**AIM OF THE TASK:**
Could you filter the data below down to the lines that hold the word "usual"?

==========

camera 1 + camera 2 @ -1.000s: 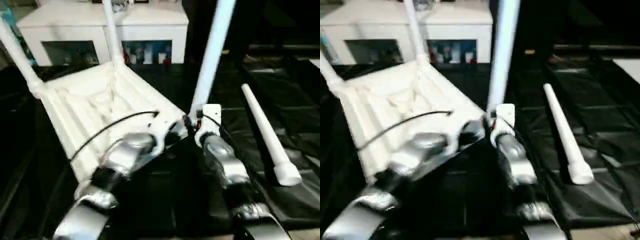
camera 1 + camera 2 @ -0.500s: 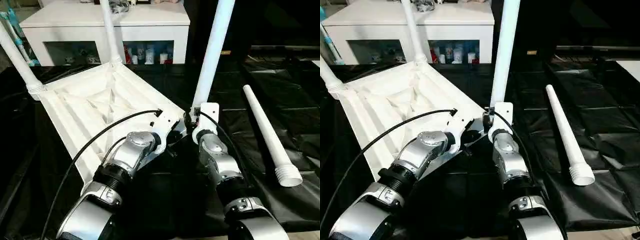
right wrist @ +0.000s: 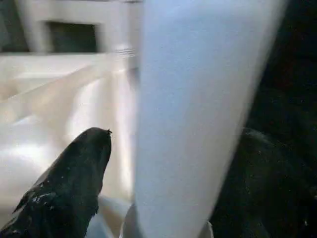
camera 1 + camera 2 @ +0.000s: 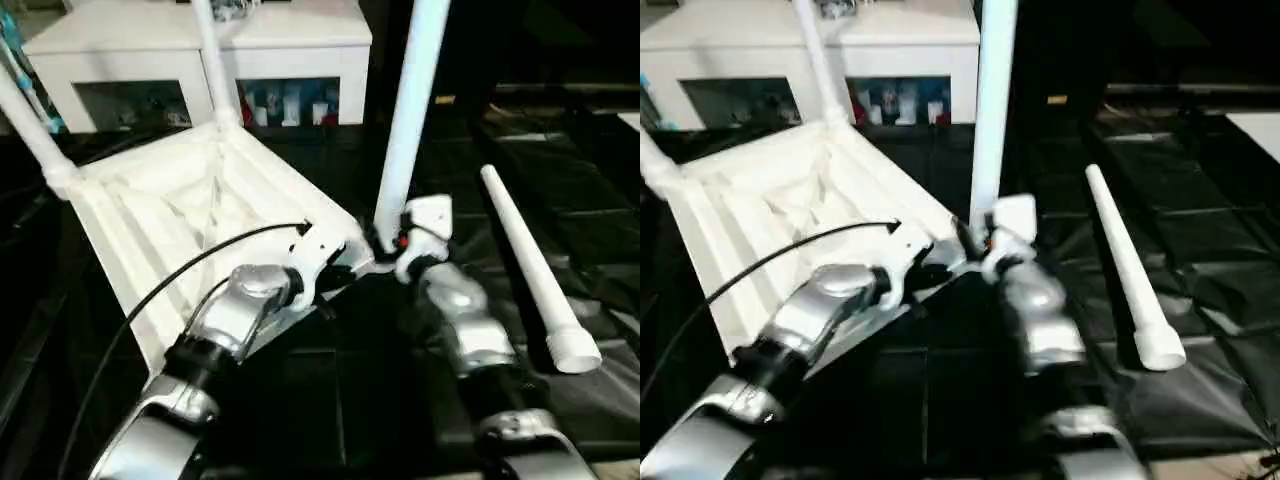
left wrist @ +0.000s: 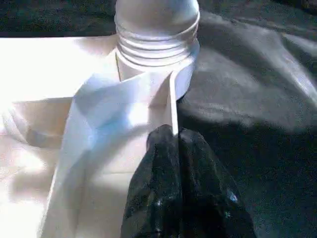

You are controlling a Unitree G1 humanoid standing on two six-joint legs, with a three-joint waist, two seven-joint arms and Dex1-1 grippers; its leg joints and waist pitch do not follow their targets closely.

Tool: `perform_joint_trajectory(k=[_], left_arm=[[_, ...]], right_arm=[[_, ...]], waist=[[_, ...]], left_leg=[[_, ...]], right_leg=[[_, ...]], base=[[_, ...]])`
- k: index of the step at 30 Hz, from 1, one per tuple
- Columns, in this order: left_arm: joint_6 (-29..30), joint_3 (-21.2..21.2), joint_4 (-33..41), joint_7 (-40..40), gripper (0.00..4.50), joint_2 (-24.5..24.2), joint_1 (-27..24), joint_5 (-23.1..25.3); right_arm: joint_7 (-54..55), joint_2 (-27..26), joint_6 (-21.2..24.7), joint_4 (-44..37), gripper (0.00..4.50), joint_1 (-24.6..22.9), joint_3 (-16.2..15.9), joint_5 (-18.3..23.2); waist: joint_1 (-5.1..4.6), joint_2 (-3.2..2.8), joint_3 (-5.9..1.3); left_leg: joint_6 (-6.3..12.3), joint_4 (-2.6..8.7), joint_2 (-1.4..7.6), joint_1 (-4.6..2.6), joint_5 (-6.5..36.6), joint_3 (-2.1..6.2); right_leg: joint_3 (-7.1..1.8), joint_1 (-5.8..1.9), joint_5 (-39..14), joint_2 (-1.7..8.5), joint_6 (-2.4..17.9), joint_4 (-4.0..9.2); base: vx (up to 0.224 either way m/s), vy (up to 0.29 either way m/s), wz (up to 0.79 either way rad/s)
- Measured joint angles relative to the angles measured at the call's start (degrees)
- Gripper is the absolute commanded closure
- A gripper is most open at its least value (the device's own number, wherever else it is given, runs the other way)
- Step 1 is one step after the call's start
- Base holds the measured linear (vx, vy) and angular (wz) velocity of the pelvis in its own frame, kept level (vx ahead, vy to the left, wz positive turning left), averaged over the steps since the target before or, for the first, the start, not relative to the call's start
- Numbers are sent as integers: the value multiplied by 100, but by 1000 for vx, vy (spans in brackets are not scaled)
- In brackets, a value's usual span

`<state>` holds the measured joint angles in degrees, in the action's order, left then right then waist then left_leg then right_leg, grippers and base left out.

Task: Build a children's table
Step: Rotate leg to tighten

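The white table top (image 4: 190, 220) lies upside down on the black floor sheet (image 4: 560, 180), with three legs standing up from its corners. A fourth leg (image 4: 530, 270) lies loose on the sheet nearby. The left tool (image 5: 176, 141) is pinched together on the top's edge rib. The right tool (image 3: 163, 163) sits apart around the near leg (image 4: 405, 110), one finger (image 3: 74, 173) just beside it.

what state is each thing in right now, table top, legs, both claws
table top: upside down on the black sheet, ribbed underside up
two far legs: standing in their corner sockets
near leg: upright in its corner socket, thread partly showing
fourth leg: loose, lying on the black sheet
left claw: shut on the table top's rim
right claw: open, fingers on either side of the near leg
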<state>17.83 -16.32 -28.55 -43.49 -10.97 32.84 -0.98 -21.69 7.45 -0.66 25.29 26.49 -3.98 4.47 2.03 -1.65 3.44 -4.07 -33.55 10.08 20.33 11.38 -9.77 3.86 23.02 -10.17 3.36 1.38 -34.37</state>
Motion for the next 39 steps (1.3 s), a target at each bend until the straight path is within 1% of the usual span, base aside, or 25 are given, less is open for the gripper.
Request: perform_joint_trajectory(k=[2, 4, 6, 8, 11, 13, 15, 19, 22, 27, 28, 29, 31, 32, 35, 37, 38, 39], left_arm=[[-25, -27, 247, -304, 450, -217, -160, -64], [-24, -27, 339, -466, 450, -297, -217, -112], [-19, -31, 531, -685, 450, -432, -343, -179], [-15, -29, 791, -1098, 450, -697, -546, -335], [88, -42, 1181, -1671, 450, -1040, -795, -542], [207, -80, 1368, -1902, 450, -1178, -885, -622], [285, -104, 1439, -1988, 450, -1244, -899, -633], [300, -153, 1488, -2064, 450, -1254, -911, -634], [302, -152, 1488, -2094, 450, -1281, -912, -639], [319, -147, 1489, -2102, 450, -1295, -912, -646], [319, -148, 1489, -2102, 450, -1295, -912, -646], [319, -148, 1490, -2103, 450, -1295, -912, -646], [319, -151, 1494, -2103, 450, -1295, -912, -646], [319, -151, 1494, -2103, 450, -1296, -912, -645], [320, -151, 1495, -2103, 450, -1300, -912, -645], [321, -150, 1495, -2100, 450, -1306, -913, -645], [324, -150, 1499, -2100, 450, -1308, -913, -645], [327, -150, 1502, -2100, 450, -1309, -914, -645]], right_arm=[[-688, 273, 37, -174, 38, -236, -140, 82], [-1025, 379, 124, -228, 38, -356, -146, 229], [-1589, 594, 342, -512, 38, -504, -203, 497], [-2085, 956, 479, -742, 38, -650, -266, 689], [-2627, 1207, 583, -885, 38, -789, -327, 769], [-2910, 1268, 609, -951, 38, -866, -390, 843], [-3069, 1319, 618, -954, 38, -869, -456, 845], [-3296, 1518, 682, -1056, 38, -927, -583, 845], [-3407, 1606, 686, -1118, 38, -994, -587, 840], [-3399, 1590, 674, -1085, 38, -1035, -586, 820], [-3376, 1576, 673, -1068, 63, -1025, -586, 819], [-3376, 1567, 673, -1060, 72, -1023, -586, 820], [-3382, 1561, 672, -1059, 72, -1023, -588, 821], [-3379, 1545, 672, -1059, 106, -1023, -588, 822], [-3388, 1510, 672, -1060, 117, -1023, -588, 825], [-3397, 1497, 672, -1060, 136, -1024, -595, 826], [-3397, 1497, 672, -1060, 136, -1024, -595, 826], [-3401, 1497, 672, -1060, 150, -1024, -596, 827]], waist=[[8, 1, 1], [5, 3, 2], [-6, 6, 5], [6, 9, 6], [16, 13, 9], [33, 15, 10], [54, 16, 11], [133, 17, 11], [135, 18, 11], [136, 18, 10], [135, 18, 10], [135, 18, 10], [136, 18, 10], [136, 18, 10], [136, 19, 10], [136, 19, 10], [136, 19, 10], [136, 19, 10]], left_leg=[[0, -4, 0, 8, 1, -1], [0, -5, 0, 14, 1, -4], [3, -7, -1, 18, 3, -8], [11, -4, 1, 17, 5, -8], [26, -1, 2, 27, -4, -8], [30, -5, 2, 28, -4, -8], [33, -17, 2, 24, -3, -8], [31, -30, 1, 26, -1, -9], [32, -30, 2, 25, -1, -9], [34, -32, 3, 24, -3, -8], [34, -33, 3, 25, -3, -9], [34, -34, 3, 25, -3, -8], [35, -34, 3, 25, -3, -8], [36, -34, 3, 25, -4, -8], [37, -36, 3, 24, -5, -8], [37, -40, 3, 24, -5, -8], [37, -42, 3, 24, -5, -8], [37, -44, 3, 24, -5, -8]], right_leg=[[-1, 0, -5, 1, -1, 5], [-2, 0, -3, 1, 2, 16], [-5, 1, -2, 2, 3, 21], [-4, 1, -4, 2, 1, 25], [-1, 11, -5, 1, 0, 24], [-1, 16, -5, 1, 0, 25], [-1, 16, -4, 2, 2, 24], [-5, 12, -3, 5, 3, 23], [-5, 12, -3, 5, 3, 20], [-4, 12, -3, 4, 3, 16], [-4, 12, -3, 4, 3, 16], [-4, 12, -3, 4, 3, 16], [-3, 12, -3, 4, 3, 14], [-3, 12, -3, 4, 3, 12], [-3, 12, -3, 4, 3, 8], [-4, 12, -3, 4, 3, 4], [-4, 12, -3, 4, 3, 3], [-4, 12, -3, 4, 3, 1]], base=[[0, 0, 0], [0, 0, 0], [0, 0, 0], [0, 0, 0], [0, 0, 0], [0, 0, 0], [0, 0, 0], [0, 0, 0], [0, 0, 0], [0, 0, 0], [0, 0, 0], [0, 0, 0], [0, 0, 0], [0, 0, 0], [0, 0, 0], [0, 0, 0], [0, 0, 0], [0, 0, 0]])
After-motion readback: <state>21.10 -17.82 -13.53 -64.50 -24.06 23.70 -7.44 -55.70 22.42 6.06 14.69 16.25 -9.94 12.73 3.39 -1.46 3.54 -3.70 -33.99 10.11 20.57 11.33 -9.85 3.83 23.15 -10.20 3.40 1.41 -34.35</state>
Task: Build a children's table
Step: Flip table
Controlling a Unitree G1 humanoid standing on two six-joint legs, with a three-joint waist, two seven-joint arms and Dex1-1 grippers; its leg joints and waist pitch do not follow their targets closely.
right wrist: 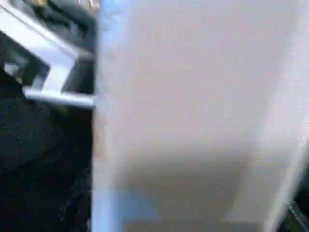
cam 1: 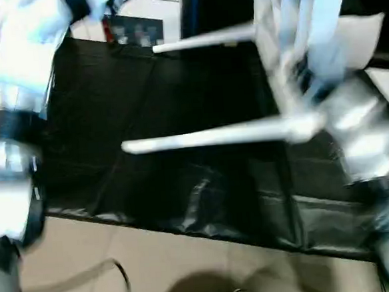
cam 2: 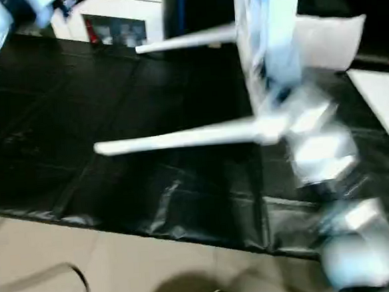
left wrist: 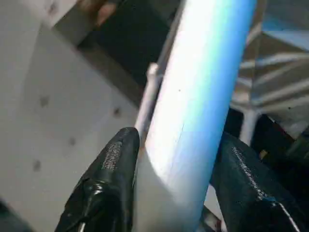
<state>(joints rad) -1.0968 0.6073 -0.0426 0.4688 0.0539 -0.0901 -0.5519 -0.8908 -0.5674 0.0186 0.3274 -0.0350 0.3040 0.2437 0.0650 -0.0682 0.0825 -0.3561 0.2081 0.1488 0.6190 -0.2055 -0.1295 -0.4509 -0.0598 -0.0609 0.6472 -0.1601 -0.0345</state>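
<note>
The children's table top (cam 1: 286, 19) stands on edge at the right, above the black sheet. Two white legs (cam 1: 214, 135) (cam 1: 204, 40) stick out of it sideways toward the left. My right gripper (cam 2: 281, 94) sits at the top's lower rim at the end of my silver forearm (cam 1: 360, 134) and looks shut on that rim. In the left wrist view my left gripper (left wrist: 177, 137) has a white leg (left wrist: 198, 96) between its two black fingers (left wrist: 113, 169), both against the tube. Beyond that leg shows the ribbed underside (left wrist: 280, 72).
A black sheet (cam 1: 146, 122) covers the floor under the table; pale tiles (cam 1: 122, 258) and a grey cable (cam 1: 90, 273) lie in front of it. A white cabinet with glass doors (cam 2: 116, 24) stands at the back, a grey-white pillow (cam 2: 330, 39) at the back right.
</note>
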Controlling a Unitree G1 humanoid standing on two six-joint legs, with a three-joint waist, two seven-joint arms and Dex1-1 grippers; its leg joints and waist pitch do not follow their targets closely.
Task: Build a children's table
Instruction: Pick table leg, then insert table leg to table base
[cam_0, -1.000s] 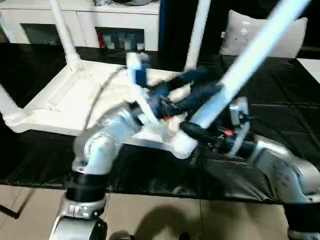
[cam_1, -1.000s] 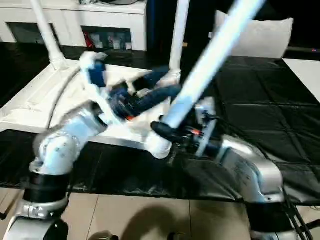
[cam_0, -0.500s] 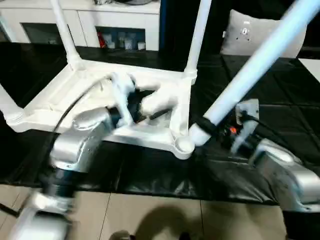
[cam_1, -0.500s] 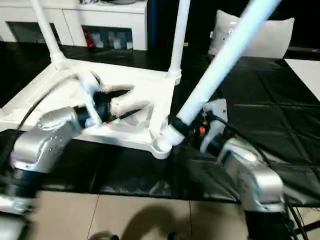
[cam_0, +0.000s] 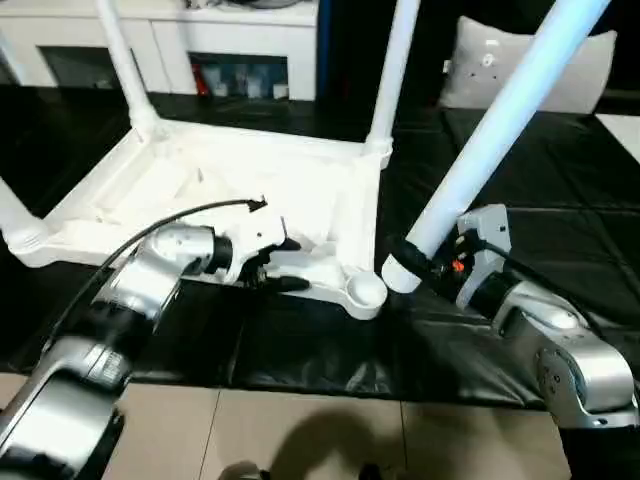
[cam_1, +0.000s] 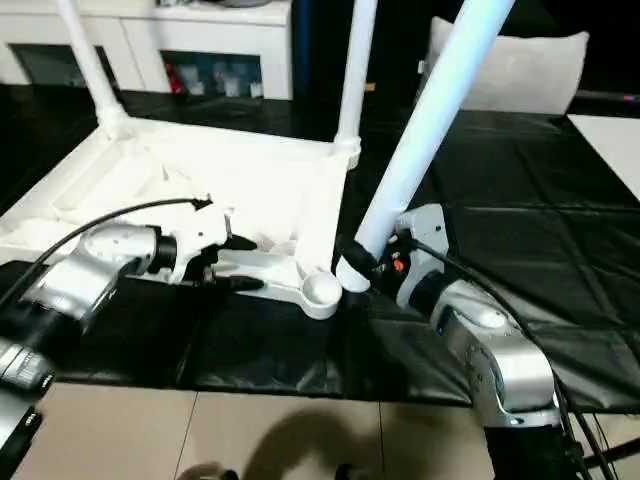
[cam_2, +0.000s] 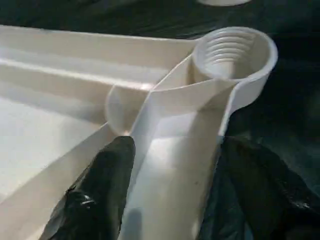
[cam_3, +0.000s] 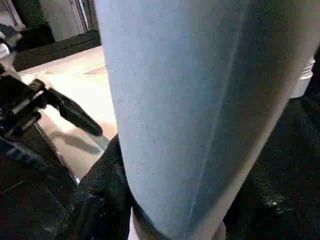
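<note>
Left fingers (cam_2: 105, 195) straddle tabletop (cam_0: 180, 180) rim; right arm apparently grips leg (cam_0: 500, 120).

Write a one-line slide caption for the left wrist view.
Left gripper straddling the near rim of the upturned white tabletop, just short of its empty threaded corner socket.

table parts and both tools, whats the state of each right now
tabletop: upside down on the black cover, ribbed underside up
three fitted legs: standing up from their corner sockets
near corner socket: empty, threads showing
fourth leg: tilted, lower end just beside the empty socket, not in it
left tool: fingers astride the tabletop's rim near the empty socket
right tool: shut on the fourth leg near its lower end
</note>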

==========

**RESULT:**
- In brackets, a value's usual span
Motion for the next 39 steps (1.3 s), a target at each bend until the straight path is within 1% of the usual span, base aside, or 25 are given, less is open for the gripper.

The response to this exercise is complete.